> About this task
Please retype the entries below exactly, only from their first line through the line containing "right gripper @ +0", leaving every picture out.
---------- Data under study
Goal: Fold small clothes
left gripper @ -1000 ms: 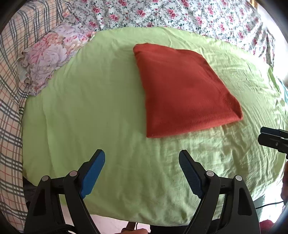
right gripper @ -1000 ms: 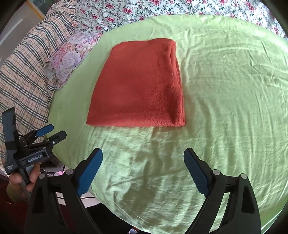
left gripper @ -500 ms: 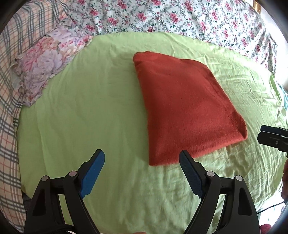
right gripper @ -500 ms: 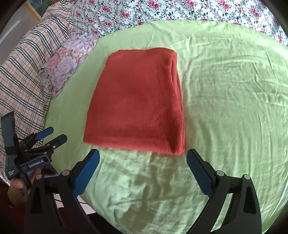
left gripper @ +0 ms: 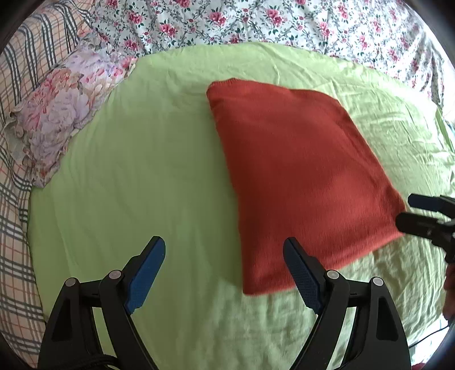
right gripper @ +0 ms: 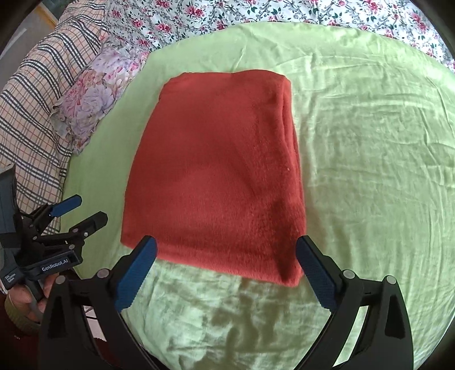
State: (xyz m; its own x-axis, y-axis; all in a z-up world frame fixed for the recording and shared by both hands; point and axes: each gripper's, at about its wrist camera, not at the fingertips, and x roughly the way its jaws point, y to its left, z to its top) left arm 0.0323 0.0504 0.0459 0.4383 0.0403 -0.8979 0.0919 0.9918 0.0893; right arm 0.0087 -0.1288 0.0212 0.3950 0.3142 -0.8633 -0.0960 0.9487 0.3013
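Blue-padded fingers (right gripper: 136,270) of the right gripper (right gripper: 227,270) are standing wide apart nearest the right wrist camera, having just been opening, with nothing pressed between them; their tips are framing the near edge of the folded rust-red fleece cloth (right gripper: 219,176) without clearly touching it. In the left wrist view, the left gripper (left gripper: 224,270) is likewise spreading its blue pads (left gripper: 145,273) wide and holding nothing, hovering over bare sheet just beside the cloth's (left gripper: 298,176) near left corner. The wrinkled lime-green bed sheet (right gripper: 369,170) is lying beneath both tools, and the cloth is resting flat on it near the middle, folded into a neat rectangle with its layered edge running along the right side as the right camera sees it. At the left edge of the right view, a person's hand (right gripper: 22,301) is gripping the left tool's black handle. Farther off to the left, a pale pink-and-lilac floral pillow (left gripper: 62,113) is sitting at the sheet's edge, against a beige plaid blanket (right gripper: 34,94). Beyond everything, a white cover printed with small red roses (left gripper: 256,22) is stretching across the far side.
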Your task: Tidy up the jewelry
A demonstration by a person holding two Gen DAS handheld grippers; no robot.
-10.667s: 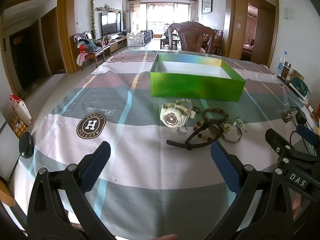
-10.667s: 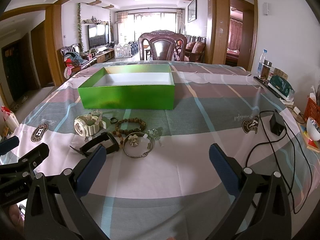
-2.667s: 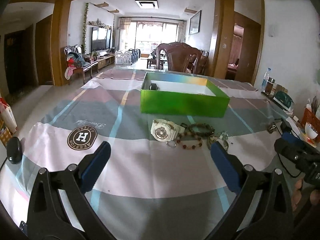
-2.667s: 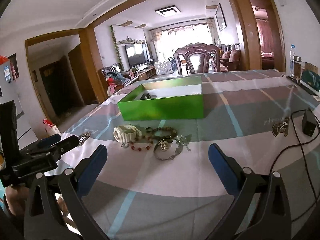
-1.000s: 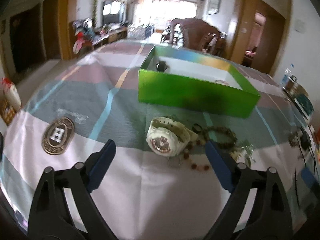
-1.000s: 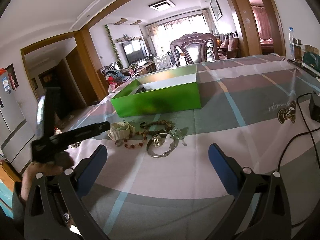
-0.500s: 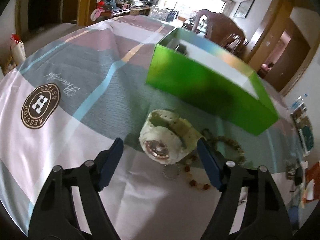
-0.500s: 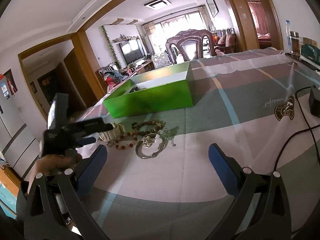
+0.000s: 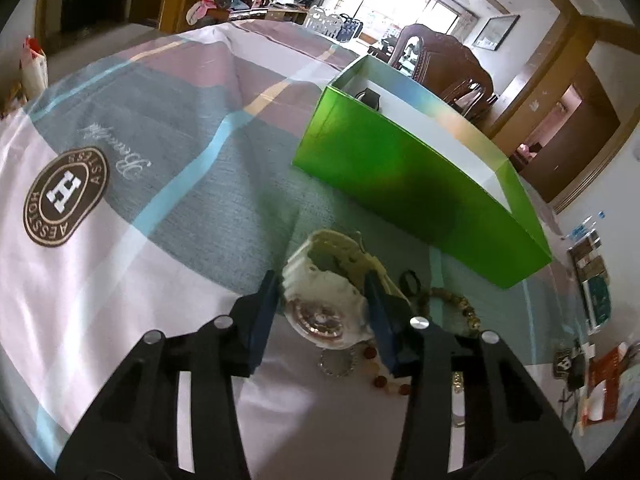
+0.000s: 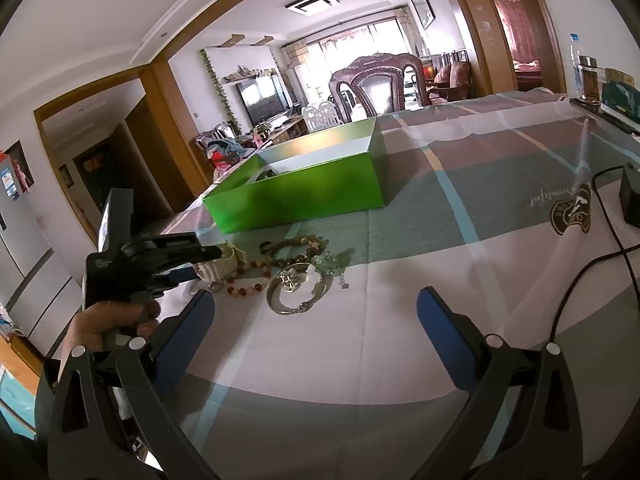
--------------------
> Solution to this task
Goal: Fold small clothes
left gripper @ -1000 ms: 
right gripper @ -1000 ms: 
left gripper @ -500 ms: 
right gripper @ -500 ms: 
left gripper @ +0 ms: 
right gripper @ +0 ms: 

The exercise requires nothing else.